▶ [Data shown]
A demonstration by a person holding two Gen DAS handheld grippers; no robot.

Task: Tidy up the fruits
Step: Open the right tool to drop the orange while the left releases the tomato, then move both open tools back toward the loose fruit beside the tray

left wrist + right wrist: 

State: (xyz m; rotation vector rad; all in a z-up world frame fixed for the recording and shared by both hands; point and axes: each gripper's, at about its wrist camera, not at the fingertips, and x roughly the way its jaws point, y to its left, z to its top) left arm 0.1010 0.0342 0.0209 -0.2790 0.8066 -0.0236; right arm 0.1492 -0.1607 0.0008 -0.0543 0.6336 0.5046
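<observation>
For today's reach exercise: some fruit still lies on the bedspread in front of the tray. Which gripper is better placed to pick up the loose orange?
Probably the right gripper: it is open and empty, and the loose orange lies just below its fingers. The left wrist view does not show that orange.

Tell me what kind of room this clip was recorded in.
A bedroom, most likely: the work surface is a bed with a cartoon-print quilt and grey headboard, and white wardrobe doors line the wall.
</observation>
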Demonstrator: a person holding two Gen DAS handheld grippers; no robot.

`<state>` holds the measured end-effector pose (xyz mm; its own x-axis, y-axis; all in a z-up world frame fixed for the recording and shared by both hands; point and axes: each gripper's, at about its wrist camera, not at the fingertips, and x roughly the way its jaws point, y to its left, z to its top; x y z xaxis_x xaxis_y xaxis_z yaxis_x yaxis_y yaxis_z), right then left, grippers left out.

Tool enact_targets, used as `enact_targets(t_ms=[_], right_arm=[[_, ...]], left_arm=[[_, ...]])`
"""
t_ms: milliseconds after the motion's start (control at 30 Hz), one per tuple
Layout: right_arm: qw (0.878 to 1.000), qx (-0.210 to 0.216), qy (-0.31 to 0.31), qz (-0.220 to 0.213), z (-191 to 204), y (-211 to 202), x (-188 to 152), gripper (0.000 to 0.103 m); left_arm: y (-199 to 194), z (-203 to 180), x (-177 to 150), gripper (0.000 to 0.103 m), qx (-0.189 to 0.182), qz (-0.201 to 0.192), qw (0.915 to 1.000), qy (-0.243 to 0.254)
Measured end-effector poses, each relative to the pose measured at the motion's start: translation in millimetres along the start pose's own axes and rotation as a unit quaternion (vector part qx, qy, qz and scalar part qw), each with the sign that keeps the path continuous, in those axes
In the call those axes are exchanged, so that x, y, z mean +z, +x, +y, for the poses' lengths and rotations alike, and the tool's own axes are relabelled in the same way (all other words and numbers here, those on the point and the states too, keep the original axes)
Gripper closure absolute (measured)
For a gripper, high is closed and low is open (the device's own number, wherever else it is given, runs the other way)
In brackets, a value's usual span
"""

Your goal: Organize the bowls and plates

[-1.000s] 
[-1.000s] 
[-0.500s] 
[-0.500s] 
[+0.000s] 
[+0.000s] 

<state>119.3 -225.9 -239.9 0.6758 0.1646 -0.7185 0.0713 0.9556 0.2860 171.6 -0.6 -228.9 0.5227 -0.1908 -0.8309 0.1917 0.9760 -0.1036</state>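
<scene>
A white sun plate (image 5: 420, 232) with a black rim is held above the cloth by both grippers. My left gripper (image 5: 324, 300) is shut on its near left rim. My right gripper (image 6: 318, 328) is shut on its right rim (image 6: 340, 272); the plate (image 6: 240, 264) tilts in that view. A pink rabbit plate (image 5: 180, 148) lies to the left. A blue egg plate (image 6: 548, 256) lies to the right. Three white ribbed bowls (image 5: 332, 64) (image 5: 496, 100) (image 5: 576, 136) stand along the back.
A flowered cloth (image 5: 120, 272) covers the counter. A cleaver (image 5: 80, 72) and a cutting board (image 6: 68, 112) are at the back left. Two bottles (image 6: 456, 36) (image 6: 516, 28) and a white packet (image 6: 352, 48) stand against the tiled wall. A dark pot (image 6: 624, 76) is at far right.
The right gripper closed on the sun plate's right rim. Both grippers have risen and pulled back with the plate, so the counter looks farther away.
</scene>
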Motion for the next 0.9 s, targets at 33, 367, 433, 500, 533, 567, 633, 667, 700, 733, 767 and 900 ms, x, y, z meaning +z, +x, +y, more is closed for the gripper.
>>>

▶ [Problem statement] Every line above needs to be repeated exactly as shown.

▶ [Answer section]
A demonstration by a person holding two Gen DAS handheld grippers; no robot.

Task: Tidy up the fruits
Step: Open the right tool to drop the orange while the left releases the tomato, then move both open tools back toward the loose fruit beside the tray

left wrist + right wrist: 

State: (xyz m; rotation vector rad; all in a z-up world frame fixed for the recording and shared by both hands; point and axes: each gripper's, at about its wrist camera, not at the fingertips, and x roughly the way its jaws point, y to its left, z to its top) left arm 0.1010 0.0342 0.0209 -0.2790 0.8066 -0.0236; right arm 0.1492 -0.1607 0.0008 -0.0543 0.6336 0.5046
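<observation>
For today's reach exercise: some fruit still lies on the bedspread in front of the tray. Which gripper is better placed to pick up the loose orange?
Probably the right gripper: it is open and empty, and the loose orange lies just below its fingers. The left wrist view does not show that orange.

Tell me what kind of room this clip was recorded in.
A bedroom, most likely: the work surface is a bed with a cartoon-print quilt and grey headboard, and white wardrobe doors line the wall.
</observation>
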Demonstrator: a person holding two Gen DAS handheld grippers; no robot.

`<state>` holds the measured end-effector pose (xyz mm; its own x-axis, y-axis; all in a z-up world frame fixed for the recording and shared by both hands; point and axes: each gripper's, at about its wrist camera, not at the fingertips, and x roughly the way its jaws point, y to its left, z to its top; x y z xaxis_x xaxis_y xaxis_z yaxis_x yaxis_y yaxis_z), right then left, grippers left out.

Tool enact_targets, used as `enact_targets(t_ms=[_], right_arm=[[_, ...]], left_arm=[[_, ...]])`
"""
t_ms: milliseconds after the motion's start (control at 30 Hz), one per tuple
Layout: right_arm: qw (0.878 to 1.000), qx (-0.210 to 0.216), qy (-0.31 to 0.31), qz (-0.220 to 0.213), z (-191 to 204), y (-211 to 202), x (-188 to 152), gripper (0.000 to 0.103 m); left_arm: y (-199 to 194), z (-203 to 180), x (-177 to 150), gripper (0.000 to 0.103 m), qx (-0.189 to 0.182), qz (-0.201 to 0.192), qw (0.915 to 1.000), qy (-0.243 to 0.254)
Measured end-effector poses, each relative to the pose measured at the motion's start: translation in millimetres along the start pose's own axes and rotation as a unit quaternion (vector part qx, qy, qz and scalar part qw), each with the sign that keeps the path continuous, in those axes
In the call those axes are exchanged, so that x, y, z mean +z, +x, +y, for the poses' lengths and rotations alike, and the tool's own axes are relabelled in the same way (all other words and numbers here, those on the point and the states too, keep the original axes)
Gripper closure absolute (measured)
For a gripper, high is closed and low is open (the device's own number, wherever else it is given, runs the other way)
In brackets, a value's usual span
"""

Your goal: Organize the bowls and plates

[-1.000s] 
[-1.000s] 
[-0.500s] 
[-0.500s] 
[+0.000s] 
[+0.000s] 

<state>119.3 -225.9 -239.9 0.6758 0.1646 -0.7185 0.0713 0.9556 0.2860 171.6 -0.6 -228.9 0.5227 -0.1908 -0.8309 0.1917 0.9760 -0.1036</state>
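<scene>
A white sun plate (image 5: 420, 232) with a black rim is held above the cloth by both grippers. My left gripper (image 5: 324, 300) is shut on its near left rim. My right gripper (image 6: 318, 328) is shut on its right rim (image 6: 340, 272); the plate (image 6: 240, 264) tilts in that view. A pink rabbit plate (image 5: 180, 148) lies to the left. A blue egg plate (image 6: 548, 256) lies to the right. Three white ribbed bowls (image 5: 332, 64) (image 5: 496, 100) (image 5: 576, 136) stand along the back.
A flowered cloth (image 5: 120, 272) covers the counter. A cleaver (image 5: 80, 72) and a cutting board (image 6: 68, 112) are at the back left. Two bottles (image 6: 456, 36) (image 6: 516, 28) and a white packet (image 6: 352, 48) stand against the tiled wall. A dark pot (image 6: 624, 76) is at far right.
The right gripper closed on the sun plate's right rim. Both grippers have risen and pulled back with the plate, so the counter looks farther away.
</scene>
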Motion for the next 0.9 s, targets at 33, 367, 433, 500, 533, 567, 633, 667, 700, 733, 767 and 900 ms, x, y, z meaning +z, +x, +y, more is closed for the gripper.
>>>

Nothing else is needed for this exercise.